Was it a good experience?
It taught me a lot about myself and letting go of control. I came out of that with some solid lessons and good advice. I made some rad working relationships with people who are now involved in this current space. It was a full on ‘deep end’ experience and I’m glad I did it. It was hands on, troubleshooting & situational learning. It gave me more confidence to take a chance. It has also opened my eyes to embracing challenges and failure. At the time we hit the delays for opening the venue, I thought I had made a bad judgment call on the whole project, that I was losing all this money and time on something temporary but you do gain something else. It’s an exchange. It was a priceless experience that I then used to build a finer version of what I wanted to do next. It was good.

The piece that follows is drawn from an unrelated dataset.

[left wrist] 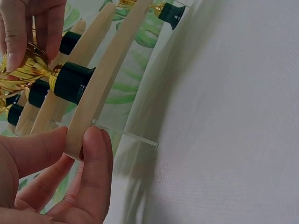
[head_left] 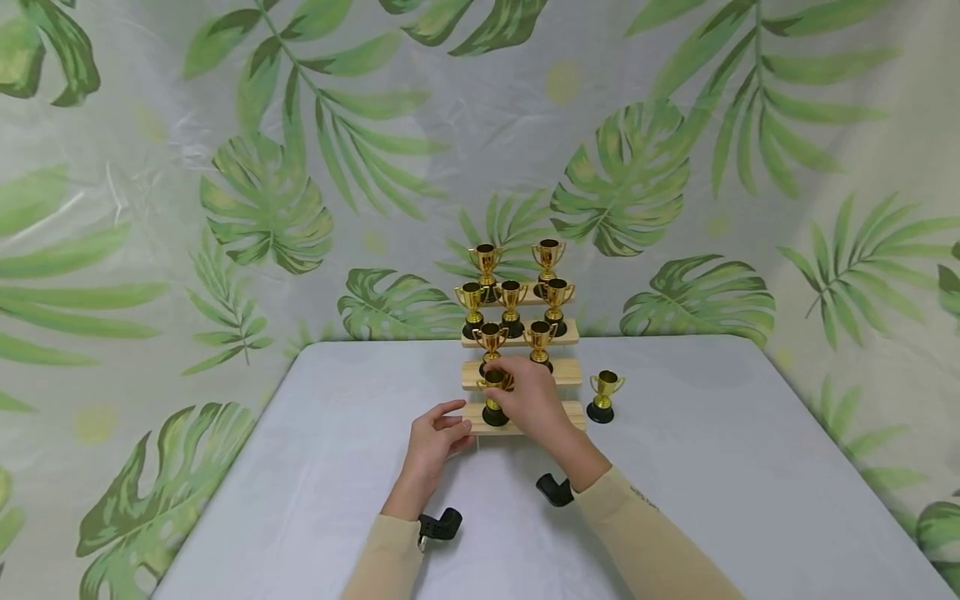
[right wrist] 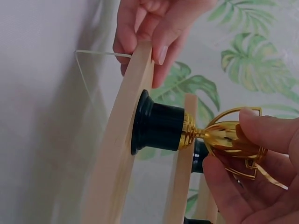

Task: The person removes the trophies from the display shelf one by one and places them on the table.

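My right hand [head_left: 531, 398] pinches the gold cup of a small trophy [right wrist: 161, 122] with a black base. The base stands on the lowest wooden shelf [head_left: 474, 412] of a stepped rack, towards its left end. At that end my left hand [head_left: 437, 437] holds the board, thumb on one face and fingers on the other, as the left wrist view shows at the shelf tip [left wrist: 74, 144]. Another trophy [head_left: 602, 408] stands on the table just right of the rack.
Several matching trophies stand on the upper shelves, such as one on the middle shelf [head_left: 511, 308]. A thin transparent support [left wrist: 135, 134] shows beneath the lowest board. Behind the white table [head_left: 337, 467] hangs a leaf-patterned cloth [head_left: 495, 125].
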`<state>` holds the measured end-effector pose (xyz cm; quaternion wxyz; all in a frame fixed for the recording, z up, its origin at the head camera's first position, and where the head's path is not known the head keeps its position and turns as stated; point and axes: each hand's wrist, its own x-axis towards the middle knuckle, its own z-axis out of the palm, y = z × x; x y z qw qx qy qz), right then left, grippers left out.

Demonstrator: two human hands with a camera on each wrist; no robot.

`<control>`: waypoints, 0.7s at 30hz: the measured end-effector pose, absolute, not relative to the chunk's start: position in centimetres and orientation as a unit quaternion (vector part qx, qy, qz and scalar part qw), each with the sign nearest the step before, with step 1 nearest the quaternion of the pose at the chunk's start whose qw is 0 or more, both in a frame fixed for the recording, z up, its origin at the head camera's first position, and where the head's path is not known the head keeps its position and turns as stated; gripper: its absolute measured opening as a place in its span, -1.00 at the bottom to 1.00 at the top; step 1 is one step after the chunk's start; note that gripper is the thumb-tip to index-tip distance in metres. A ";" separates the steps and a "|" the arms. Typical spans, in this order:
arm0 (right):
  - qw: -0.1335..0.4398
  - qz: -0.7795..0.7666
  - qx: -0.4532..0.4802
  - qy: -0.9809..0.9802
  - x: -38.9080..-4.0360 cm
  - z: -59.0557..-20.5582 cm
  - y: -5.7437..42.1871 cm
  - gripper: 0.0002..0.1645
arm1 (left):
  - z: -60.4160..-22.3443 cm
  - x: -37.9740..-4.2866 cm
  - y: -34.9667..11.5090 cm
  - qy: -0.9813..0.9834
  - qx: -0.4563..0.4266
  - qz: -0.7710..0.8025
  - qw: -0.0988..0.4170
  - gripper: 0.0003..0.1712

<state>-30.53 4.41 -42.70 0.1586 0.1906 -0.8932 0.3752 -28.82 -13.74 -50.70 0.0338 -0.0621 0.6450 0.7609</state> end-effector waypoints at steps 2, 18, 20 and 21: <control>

That sounded like a lot of work to stay afloat. You managed to gain the upper hand though and have now got a successful new shopfront and bar, Lowbrow. What did you do after Chop Shop to get where you are now?
I started working from home doing freelance graphic design, screen printing and lots of cumulative small jobs. I just saved and saved. Coming out of that, all I wanted was my shop. I wanted to be as independent as possible and not rely on anyone. I’ve always taken a ‘elf and the shoemaker’ business approach, keeping things manageable and not getting ahead of myself. Making my own way.
Jimmy, the marketing manager that was working for Beach Burrito at the time, told me about this space and that it was empty. It was just this idea in the back of my head. When I had little left after Chop Shop, I just thought I had nothing to lose so I wrote them a proposal, did some budget costings and a six month calendar of events saying can we try this trial period and see how it goes. Jimmy pretty much made it happen. If it wasn’t for Jimmy, I think I’d still be working from home, trying to save up a deposit.
When someone invests emotionally into you, I feel like I can’t let them down. I work like a woman possessed because I don’t want to let my friends down. They’ve trusted in me. I’ll make it happen. I’ll work and go beyond.
Do people apply to get their designs in your shop?
Anyone can apply. I try to source local as much as possible and ethically made. The stock rotates, once we sell out of stuff, I generally don’t get it in again. It must fit in with what I’m curating and fit in with the vibe and aesthetic. Funnily enough I do a lot of my product sourcing on the toilet and flick through my Instagram. Scrolling through any trending hashtags and if there is an artist that I like I might go through who they’re following and likes. Often, I’ll just send them an email or direct message. People are generally keen, sometimes they are not, no biggie.
What motivates and drives you?
I’ve chilled out quite a bit over the last year and a half. I do get inspired a lot by younger people and their fiery determination, they keep the rose tint in my glasses when at times I get a bit jaded by business politics and generally getting older. I enjoy working with young artists who are super optimistic and have a lot of energy. When you surround yourself with positive people, it rubs off on you.
What advice would you give to young entrepreneurs?
Don’t be scared to fail. Don’t be a dick to people! It’s not what you’re asking for but how you’re asking. It’s very good to be humble. Please and thankyou goes a long way. I’ve had people ask me for some wild stuff but they’ve been so polite about it with their wild ideas and I’ve given them a chance and it’s been good.
The power of no is a good thing as well. I’ve said a yes to a lot. Know the value in your work and own time. I think I said yes to a lot of things when I was younger that ended wasting my own time. Time management and knowing when to say no to things. People feel like they’re afraid to say no especially in Canberra because the scene can get small and interconnected. They feel like if they say no to one person it may affect something else you may do with another person. It doesn’t.